October 14, 2019 Posted By: Tristan


Whatever Gets


Gets Managed. 

I want to talk about The importance tracking your food for the purpose of effectively losing bodyfat. Failure to do so is the reason why many fail to make substantial progress  in the gym and achieving a phenomenal, sustainable physique.

If we are to know exactly what we are eating to the T…

We are able to streamline and accurately predict when exactly we are going to lose weight…

As well as how much weight we are going to lose.


 We have all run into the situation where we are making phenomenal progress during the week and it all goes to s*** during the weekend…

And some still have the audacity to ask why they are not making consistent and substantial progress in the gym….

One great week is not going to build a phenomenal physique and one bad weekend is not going to ruin a phenomenal physique …

But conversely we should not expect to make consistent and substantial results if we are inaccurately approximating our calories as well as our overall workout progress…

 It is so easy to fall into the trap of  falling into the same unconscious habits of snacking while expecting a drastically different result or expecting consistent progress in the right direction.




No matter what diet you are on... regardless if it would be Keto,Vegan, vegetarian, high-fat, low carb, paleo, if you are fasting…

 It all comes down to the main principle -  calories in and calories out.

Disregard how convincing fad diets may sound or how anybody can sell you on specific diet... if you do not adhere to this principle calories in and calories out you will never lose weight and consistently keep it off….And without any method of tracking or some sort of set consistency it would be naive to expect consistent results.


If anyone is looking for a secret or a Magic Bullet- this would be it. 

The main idea is to stick to this .

With regards to developing and maintaining a lean muscular physique.
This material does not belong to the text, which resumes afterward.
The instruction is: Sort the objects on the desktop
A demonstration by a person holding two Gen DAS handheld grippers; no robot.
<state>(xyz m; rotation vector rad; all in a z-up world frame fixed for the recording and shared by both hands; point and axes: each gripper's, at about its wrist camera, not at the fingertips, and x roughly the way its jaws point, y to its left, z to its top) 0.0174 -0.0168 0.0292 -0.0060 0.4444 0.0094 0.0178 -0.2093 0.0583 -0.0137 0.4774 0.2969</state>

My recommendation is that you would eat at least .75 - .8 g / lb of your bodyweight in proteins. This is optimal for muscle growth, muscle preservation, as well as overall satiety.


We have all personally met  at least one individual who have benefited off  a ketosis diet diet who has developed incredible physique ...also some who have not.  Conversely, I have also met individuals who have benefit on a high carb diet who have incredible physiques to show for it as well.  The main thing in common is that they were both hitting their proteins at this .75 - .8 grams per pound range while still maintaining their caloric deficit - if their goal was to lose body-fat. 

Based on personal experience in trying both high- carb diets… as well as high - fat diets…

the two most important factors , if my goal happened to be body-fat loss, were the same...

  1. Hitting my protein requirements @ .75 - .8 / lb of bodyweight


  1. I was able to acheive a caloric deficit to enable fat loss. 


The remaining calorie allotment would be subjective and dependent to whichever would work best with regards to the lifestyle, individual  food preferences, willingness to avoid certain foods, over others, and the quality of training fueled by either more carbs or more fat.




All of my clients use Myfitnesspala simplified calorie tracking application

By taking their introductory quiz you are able to get a general idea of your approximate maintenance calories -This simply means the average amount of calories that you intake every single day which results in you looking the way that you do right now....

If our goal is to lose body fat...It is more than essential to shoot lower than your maintenance calories. But the crucial point of awareness is first KNOWING what this is ( at least approximately) 

If you do not know what your maintenance caloric intake is-losing body fat is now very difficult. But if we are familiar with this number it is now much easier to shoot below this.